Both countries have laid claim to a few square miles of scrubland around the temple since the ICJ ruled Preah Vihear was Cambodian in 1962. Since 2008, the two countries have had a series of skirmishes over the land, most recently in 2011, when more than two dozen soldiers and civilians from both sides were killed over the course of the year.
But the ICJ ruled on Monday that "Cambodia had sovereignty over the whole territory of the promontory of Preah Vihear," referring to a subregion of the disputed territory currently held by Thai forces, reports Agence France-Presse. "In consequence Thailand was under an obligation to withdraw from that territory Thai military or police forces or other guards or keepers who were stationed there," [Judge Peter] Tomka said.
While the ruling granted Cambodia the most hotly contested portion of the region surrounding the temple, the court declined to rule on much of the rest of the approximately 2 square mile area, instead declaring that Thailand and Cambodia must negotiate the ownership of that territory.

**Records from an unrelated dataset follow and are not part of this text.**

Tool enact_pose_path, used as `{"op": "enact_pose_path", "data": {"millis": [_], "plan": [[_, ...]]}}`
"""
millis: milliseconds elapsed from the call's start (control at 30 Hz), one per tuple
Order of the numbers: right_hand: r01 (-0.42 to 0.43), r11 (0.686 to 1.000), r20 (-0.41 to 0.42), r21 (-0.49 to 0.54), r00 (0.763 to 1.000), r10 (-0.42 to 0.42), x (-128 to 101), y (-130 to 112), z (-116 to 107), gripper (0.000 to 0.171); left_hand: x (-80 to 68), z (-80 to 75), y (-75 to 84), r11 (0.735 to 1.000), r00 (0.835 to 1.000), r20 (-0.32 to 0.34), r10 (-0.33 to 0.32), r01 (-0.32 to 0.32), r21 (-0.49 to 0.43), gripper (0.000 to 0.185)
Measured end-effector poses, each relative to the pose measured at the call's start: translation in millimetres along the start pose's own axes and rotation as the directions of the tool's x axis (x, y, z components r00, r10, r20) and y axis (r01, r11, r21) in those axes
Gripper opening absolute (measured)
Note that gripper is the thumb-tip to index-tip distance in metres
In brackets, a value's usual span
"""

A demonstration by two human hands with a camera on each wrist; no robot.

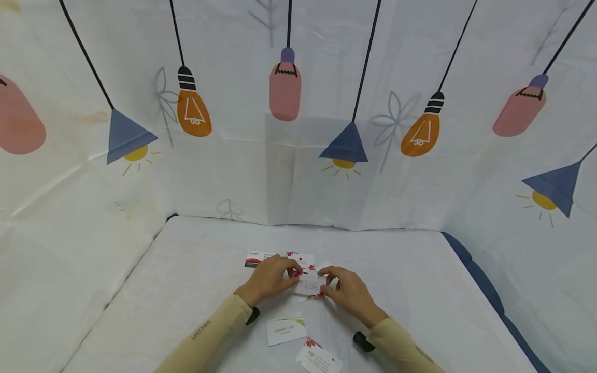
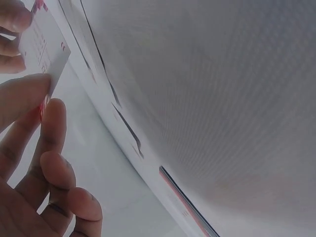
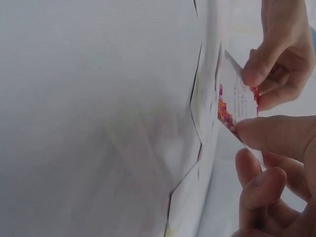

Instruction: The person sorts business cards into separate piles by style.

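A white business card with red floral corners [image 1: 309, 285] is held between both hands, tilted up off the table. My left hand [image 1: 270, 277] pinches its left edge between thumb and fingers. At the opposite edge, my right hand [image 1: 350, 292] grips the card with its thumb on the printed face. The left wrist view shows the card [image 2: 47, 42] with the left thumb against its near end. In the right wrist view, the card's red and orange corner [image 3: 225, 111] lies close to the right thumb. Fingertips behind the card are partly hidden.
Behind the hands lie a black, red and white card [image 1: 254, 262] and another red-flowered card [image 1: 304, 257]. Nearer the front are a white card with a green curve [image 1: 286, 334] and a red-flowered card [image 1: 319, 357]. All rest on a white-covered table [image 1: 196, 269], with a printed cloth [image 1: 233, 171] behind.
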State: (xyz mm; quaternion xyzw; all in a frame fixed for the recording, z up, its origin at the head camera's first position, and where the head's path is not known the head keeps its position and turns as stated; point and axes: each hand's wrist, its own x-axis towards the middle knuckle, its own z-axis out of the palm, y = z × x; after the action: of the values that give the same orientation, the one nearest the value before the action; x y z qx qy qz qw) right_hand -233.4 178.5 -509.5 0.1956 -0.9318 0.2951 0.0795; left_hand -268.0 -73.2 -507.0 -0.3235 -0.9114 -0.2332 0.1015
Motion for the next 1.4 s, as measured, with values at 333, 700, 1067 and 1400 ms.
{"op": "enact_pose_path", "data": {"millis": [333, 700, 1067, 1400], "plan": [[-0.032, 0.999, -0.012, 0.01, 0.999, 0.032, 13, -3, 4, 0.03, 4.1, -2.9, -5.4, 0.999, 0.998, -0.057, -0.03, 0.031, 0.018, 0.016], [-0.022, 0.999, -0.016, 0.031, 1.0, 0.022, 24, -4, 5, 0.03, 6.0, -1.7, -15.0, 0.989, 0.991, -0.025, -0.128, 0.126, -0.075, 0.017], [-0.052, 0.997, -0.024, 0.056, 0.998, 0.054, 41, -4, 9, 0.029, 12.3, -3.5, -26.1, 0.988, 0.989, -0.065, -0.136, 0.13, -0.084, 0.019], [-0.07, 0.995, -0.024, 0.068, 0.997, 0.072, 60, -2, 14, 0.03, 24.5, -4.9, -37.4, 0.98, 0.979, -0.067, -0.193, 0.188, -0.073, 0.018]]}}
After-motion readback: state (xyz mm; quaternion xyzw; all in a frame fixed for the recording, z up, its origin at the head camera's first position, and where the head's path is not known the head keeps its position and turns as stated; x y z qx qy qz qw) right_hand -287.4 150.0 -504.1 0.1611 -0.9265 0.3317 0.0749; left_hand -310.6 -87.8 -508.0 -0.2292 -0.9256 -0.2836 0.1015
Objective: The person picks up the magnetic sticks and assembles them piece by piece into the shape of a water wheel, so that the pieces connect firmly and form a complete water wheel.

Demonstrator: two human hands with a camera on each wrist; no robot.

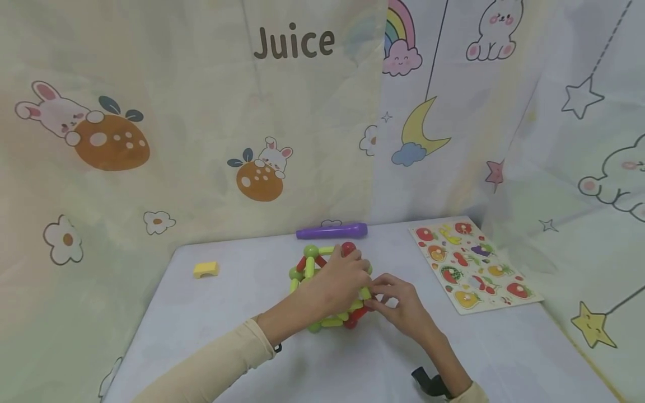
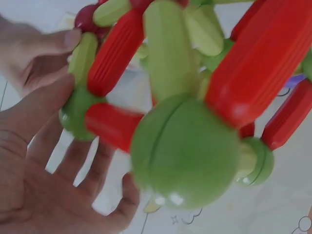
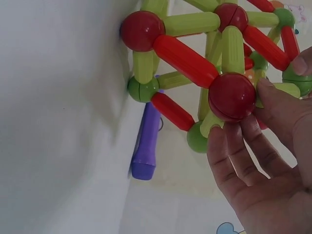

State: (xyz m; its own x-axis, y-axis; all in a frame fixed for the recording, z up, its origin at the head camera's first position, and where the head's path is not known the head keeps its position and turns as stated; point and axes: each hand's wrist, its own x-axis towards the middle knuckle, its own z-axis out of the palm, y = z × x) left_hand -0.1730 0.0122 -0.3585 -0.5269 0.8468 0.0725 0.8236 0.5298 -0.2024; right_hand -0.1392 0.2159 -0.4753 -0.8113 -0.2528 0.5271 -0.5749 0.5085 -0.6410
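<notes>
On the table stands a framework of lime and red rods joined by green and red balls (image 1: pixel 311 251). My left hand (image 1: pixel 339 282) reaches over its top and hides much of it. In the left wrist view my left thumb lies on a green ball (image 2: pixel 78 114), with the index finger behind and the other fingers spread below. At the framework's right side, my right hand (image 1: pixel 403 307) pinches a red ball (image 3: pixel 232 97) where a lime rod (image 3: pixel 285 89) meets it, thumb above and fingertips beneath. That rod joins the green ball (image 3: pixel 298 80) beside my left hand.
Behind the framework lies a purple microphone-shaped object (image 1: pixel 332 230). A yellow block with an arched notch (image 1: pixel 205 270) sits at the left. A fruit picture board (image 1: pixel 471 266) lies at the right. Printed cloth (image 1: pixel 201 140) hangs behind the table.
</notes>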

The Phnom Penh Post reports that the ruling is "viewed as a small victory for Cambodia but not a huge loss for Thailand" and that both Shinawatra and Cambodian Prime Minster Hun Sen said they would begin talks to resolve the remaining differences over the territory.

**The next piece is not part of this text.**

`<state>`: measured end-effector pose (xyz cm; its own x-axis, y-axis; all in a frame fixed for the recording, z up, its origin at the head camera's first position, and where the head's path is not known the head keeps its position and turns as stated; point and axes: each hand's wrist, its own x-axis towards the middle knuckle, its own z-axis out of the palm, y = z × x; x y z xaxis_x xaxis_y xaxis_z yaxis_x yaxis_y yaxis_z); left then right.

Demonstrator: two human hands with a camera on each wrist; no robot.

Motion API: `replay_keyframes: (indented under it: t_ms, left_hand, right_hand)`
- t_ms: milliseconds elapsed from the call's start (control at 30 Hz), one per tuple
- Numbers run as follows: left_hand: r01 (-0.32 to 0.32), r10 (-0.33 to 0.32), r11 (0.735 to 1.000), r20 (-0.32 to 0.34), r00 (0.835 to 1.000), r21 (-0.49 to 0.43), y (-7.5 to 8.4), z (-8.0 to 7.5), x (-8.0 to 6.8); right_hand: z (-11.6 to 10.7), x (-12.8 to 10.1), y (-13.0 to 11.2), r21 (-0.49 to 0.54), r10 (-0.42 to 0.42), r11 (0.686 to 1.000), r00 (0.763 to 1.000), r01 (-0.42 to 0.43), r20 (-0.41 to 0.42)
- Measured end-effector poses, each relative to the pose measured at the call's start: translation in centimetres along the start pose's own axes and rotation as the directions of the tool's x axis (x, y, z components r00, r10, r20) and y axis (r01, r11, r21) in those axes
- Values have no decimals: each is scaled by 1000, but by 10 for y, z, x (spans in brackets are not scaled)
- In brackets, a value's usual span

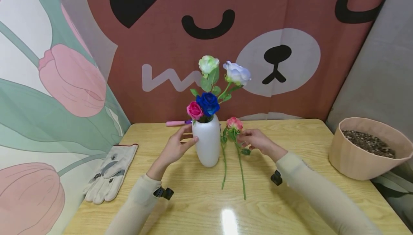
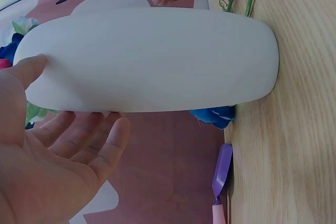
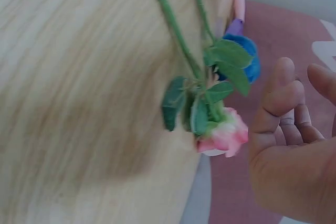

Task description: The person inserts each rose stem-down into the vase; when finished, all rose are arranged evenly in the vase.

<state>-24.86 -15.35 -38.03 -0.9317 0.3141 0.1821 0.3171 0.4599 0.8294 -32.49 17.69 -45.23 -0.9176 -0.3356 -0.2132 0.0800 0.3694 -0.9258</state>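
Roses lie and stand near the middle of the wooden counter (image 1: 290, 199): a white vase (image 1: 206, 142) stands upright there holding 4 blooms, a magenta rose (image 1: 194, 110) and a blue rose (image 1: 208, 103) at its mouth, a pale green rose (image 1: 208, 64) and a lavender rose (image 1: 237, 73) higher up. The left hand (image 1: 175, 146) rests against the vase's left side, thumb and straight fingers touching it, grip released. Just right of the vase 2 stems lie on the counter, one ending in a pink rose (image 1: 234, 123). The right hand (image 1: 258, 141) sits beside that bloom, fingers loosely bent, holding nothing. Work gloves (image 1: 111, 173) lie left; a pot of soil (image 1: 368, 149) stands right.
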Motion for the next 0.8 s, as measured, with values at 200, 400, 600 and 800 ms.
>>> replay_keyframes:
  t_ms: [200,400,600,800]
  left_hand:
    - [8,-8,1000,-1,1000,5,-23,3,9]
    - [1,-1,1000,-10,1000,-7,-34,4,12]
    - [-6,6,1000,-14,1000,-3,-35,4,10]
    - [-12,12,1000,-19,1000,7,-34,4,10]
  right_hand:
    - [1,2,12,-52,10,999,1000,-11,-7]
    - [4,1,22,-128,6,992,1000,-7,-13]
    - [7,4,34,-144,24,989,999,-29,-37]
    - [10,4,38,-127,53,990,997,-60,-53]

The Post adds that the ruling will boost Shinawatra, whose government has been under fire for trying to ram through an amnesty that would allow the controversial former premier – and Shinawatra's brother – Thaksin Shinawatra to return to Thailand. The government's failed attempt to open the door to Thaksin's return has spurred fierce protests from the opposition. But analysts tell the Post that the ICJ ruling will likely not flare tensions further:
Thitinan Pongsudhirak, political scientist at Chulalongkorn University in Bangkok, said yesterday that the verdict had taken some fuel out of the anti-government protests, as well as defusing tensions at the border.

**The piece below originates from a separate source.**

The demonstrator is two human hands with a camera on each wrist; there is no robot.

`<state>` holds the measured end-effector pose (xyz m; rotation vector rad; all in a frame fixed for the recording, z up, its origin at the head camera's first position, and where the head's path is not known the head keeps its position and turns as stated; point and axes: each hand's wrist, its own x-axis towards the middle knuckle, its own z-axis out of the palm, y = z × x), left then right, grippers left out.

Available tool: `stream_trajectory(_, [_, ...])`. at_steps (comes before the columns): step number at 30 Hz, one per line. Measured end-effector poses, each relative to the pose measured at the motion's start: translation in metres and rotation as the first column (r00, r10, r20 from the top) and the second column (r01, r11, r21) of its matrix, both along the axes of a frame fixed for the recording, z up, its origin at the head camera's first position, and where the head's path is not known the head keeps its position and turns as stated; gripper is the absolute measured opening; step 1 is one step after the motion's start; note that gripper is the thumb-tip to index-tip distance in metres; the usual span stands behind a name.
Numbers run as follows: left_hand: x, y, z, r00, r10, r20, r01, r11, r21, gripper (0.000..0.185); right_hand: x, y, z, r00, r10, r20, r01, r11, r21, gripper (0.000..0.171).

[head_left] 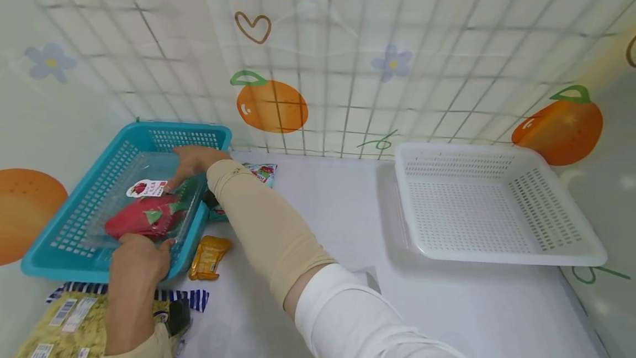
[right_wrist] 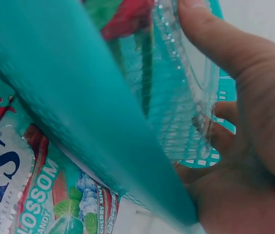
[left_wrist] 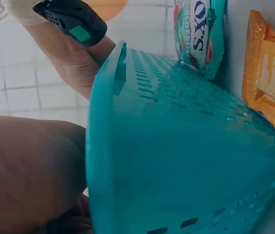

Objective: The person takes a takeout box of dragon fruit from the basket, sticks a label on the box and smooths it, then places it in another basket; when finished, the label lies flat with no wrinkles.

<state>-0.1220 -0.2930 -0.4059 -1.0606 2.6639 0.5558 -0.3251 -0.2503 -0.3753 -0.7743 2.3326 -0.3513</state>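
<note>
A clear plastic box (head_left: 154, 166) with a white label lies in the teal basket (head_left: 54, 270) at left in the head view. Inside it is a red item with green tips (head_left: 141, 219), resembling dragon fruit. My right hand (head_left: 192, 163) grips the box's far end; the right wrist view shows its thumb on top and fingertips (right_wrist: 221, 136) at the side. At the near end, my left hand (head_left: 138, 261) holds the box, its fingers partly hidden. The left wrist view mostly shows the basket's outer wall (left_wrist: 186, 146).
An orange packet (head_left: 209, 258) and a teal candy bag (right_wrist: 45, 190) lie right of the basket. In front is a yellowish bag (head_left: 64, 325) with a striped edge. A white basket (head_left: 412, 236) stands at the right. A printed curtain over a wire grid backs the table.
</note>
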Motion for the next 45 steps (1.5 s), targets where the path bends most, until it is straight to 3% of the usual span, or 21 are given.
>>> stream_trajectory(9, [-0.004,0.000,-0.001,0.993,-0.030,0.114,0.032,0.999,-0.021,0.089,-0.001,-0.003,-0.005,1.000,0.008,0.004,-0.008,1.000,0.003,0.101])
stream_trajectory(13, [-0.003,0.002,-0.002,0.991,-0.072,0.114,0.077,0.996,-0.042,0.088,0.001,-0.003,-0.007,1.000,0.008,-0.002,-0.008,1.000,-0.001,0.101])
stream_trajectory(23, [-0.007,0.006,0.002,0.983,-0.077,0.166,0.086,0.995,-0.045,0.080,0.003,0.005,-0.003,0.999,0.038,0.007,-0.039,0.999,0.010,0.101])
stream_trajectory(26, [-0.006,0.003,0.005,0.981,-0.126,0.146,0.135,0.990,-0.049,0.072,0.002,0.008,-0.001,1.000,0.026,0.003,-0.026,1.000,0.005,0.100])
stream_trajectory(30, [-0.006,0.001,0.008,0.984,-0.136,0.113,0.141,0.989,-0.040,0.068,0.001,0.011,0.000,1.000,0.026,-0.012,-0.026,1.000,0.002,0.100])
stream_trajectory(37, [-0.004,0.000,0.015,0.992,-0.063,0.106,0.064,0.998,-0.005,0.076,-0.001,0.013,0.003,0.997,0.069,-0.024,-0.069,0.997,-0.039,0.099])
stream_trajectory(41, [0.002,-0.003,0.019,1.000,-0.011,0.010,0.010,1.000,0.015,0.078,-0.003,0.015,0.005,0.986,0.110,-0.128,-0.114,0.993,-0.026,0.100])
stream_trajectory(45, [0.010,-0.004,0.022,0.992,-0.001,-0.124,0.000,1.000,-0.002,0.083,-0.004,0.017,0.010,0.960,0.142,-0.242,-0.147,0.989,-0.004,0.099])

“This is not the bombshell decision that the Thais were fearing. If the decision had been completely in Cambodia’s favour, it would have fanned the flames [of these protests] and the downside was dire,” he said.
“It will be played as a halfway victory for Thailand, not as a defeat … and the Cambodians might play it the same way, “Now they are forced to go back to a bilateral framework … which is optimistic given the leadership of both governments are aligned. They see eye-to-eye on the need to work things out,” he said.
The Economist's Banyan column reports that in some ways, the Preah Vihear dispute "is intrinsically linked to the figure of Mr. Thaksin."
The close relationship between Messrs Hun Sen and Thaksin – the living symbol of the Thai opposition – contributed to escalating tensions at the border zone until Yingluck became prime minister, in mid–2011. In response to an interim ICJ ruling at around the time that Yingluck took office, the two countries withdrew their military forces from a demilitarised zone covering some 17 square kilometres of territory near the temple.
As such, the Economist adds:
Ms Yingluck cannot be seen to be too friendly with Cambodia at such a time. Any misstep in relation to the sensitive issue of Thailand’s territorial integrity would stir up nationalist sentiment. It may provide the army with an excuse to intervene in a bid to maintain its heavy-handed role in Thai politics.